Un des effets de la crise des « subprimes » est qu’elle a révélé un processus tenu jusque là soigneusement caché du grand public, à savoir la création monétaire à partir de rien, mais en créant de la dette. Avant elle, ce processus apparaissait purement technique, comme un jeu d’écritures « à somme nulle » uniquement destiné à mettre en conformité les bilans comptables. L’ampleur de cette crise, qui a failli provoquer la chute du système bancaire international, a surpris l’ensemble du monde financier en le faisant vaciller sur ses fondements jusqu’alors réputés indestructibles.
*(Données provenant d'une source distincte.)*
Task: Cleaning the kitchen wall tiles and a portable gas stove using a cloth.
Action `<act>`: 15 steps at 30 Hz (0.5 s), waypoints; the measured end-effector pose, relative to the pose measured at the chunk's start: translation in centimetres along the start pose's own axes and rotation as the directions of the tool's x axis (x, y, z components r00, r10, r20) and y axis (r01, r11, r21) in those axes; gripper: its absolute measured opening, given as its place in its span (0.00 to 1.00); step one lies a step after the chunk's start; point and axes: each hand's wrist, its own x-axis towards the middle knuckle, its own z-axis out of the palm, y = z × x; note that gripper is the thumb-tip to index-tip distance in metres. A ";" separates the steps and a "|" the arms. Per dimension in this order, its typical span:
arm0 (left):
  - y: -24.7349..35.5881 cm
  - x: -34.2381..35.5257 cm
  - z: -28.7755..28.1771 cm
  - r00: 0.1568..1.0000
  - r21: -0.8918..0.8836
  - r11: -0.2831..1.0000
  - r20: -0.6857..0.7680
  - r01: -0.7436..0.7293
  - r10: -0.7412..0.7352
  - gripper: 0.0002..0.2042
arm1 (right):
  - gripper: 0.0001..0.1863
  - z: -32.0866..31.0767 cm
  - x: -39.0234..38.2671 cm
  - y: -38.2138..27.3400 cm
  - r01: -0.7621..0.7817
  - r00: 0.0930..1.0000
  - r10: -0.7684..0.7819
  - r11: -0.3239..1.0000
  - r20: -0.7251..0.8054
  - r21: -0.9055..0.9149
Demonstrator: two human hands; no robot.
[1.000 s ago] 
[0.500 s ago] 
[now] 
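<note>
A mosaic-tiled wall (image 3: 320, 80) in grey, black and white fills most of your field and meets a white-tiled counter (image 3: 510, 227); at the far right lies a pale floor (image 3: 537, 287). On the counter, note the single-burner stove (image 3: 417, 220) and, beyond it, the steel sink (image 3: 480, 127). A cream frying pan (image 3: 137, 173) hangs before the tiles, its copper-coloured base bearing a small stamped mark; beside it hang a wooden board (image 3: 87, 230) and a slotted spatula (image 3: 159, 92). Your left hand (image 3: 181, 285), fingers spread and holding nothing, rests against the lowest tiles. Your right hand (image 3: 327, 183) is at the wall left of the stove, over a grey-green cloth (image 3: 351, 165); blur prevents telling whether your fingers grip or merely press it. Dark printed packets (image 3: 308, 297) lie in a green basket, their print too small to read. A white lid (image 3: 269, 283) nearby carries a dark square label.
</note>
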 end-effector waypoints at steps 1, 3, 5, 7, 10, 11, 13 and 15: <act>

Sans refaire toute l’histoire de la monnaie américaine, rappelons simplement qu’elle fut, entre 1770 et 1913, l’enjeu d’un affrontement majeur qui opposait les banques anglo-saxonnes au peuple américain pour savoir qui allait en prendre le contrôle.

La création de la Réserve Fédérale consacra la victoire des banquiers internationaux. Mais ce n’était qu’une étape de leur projet qui visait à faire du dollar la monnaie « mondiale ». Les étapes successives qui ont conduit à la situation actuelle sont décrites dans le détail dans l’ouvrage de l’économiste chinois Hong Bing Song « Currencies War » publié en 2007 et traduit en français en 2013.

D’aucuns pensent que ce livre est à l’origine de la prise de conscience des dirigeants chinois du danger que le « système dollar » représentait pour la Chine comme pour tous les pays « non-alignés » et c’est peut-être ce qui a justifié cette « guerre des monnaies » qui s’est préparée sans bruit entre 2008 et 2022.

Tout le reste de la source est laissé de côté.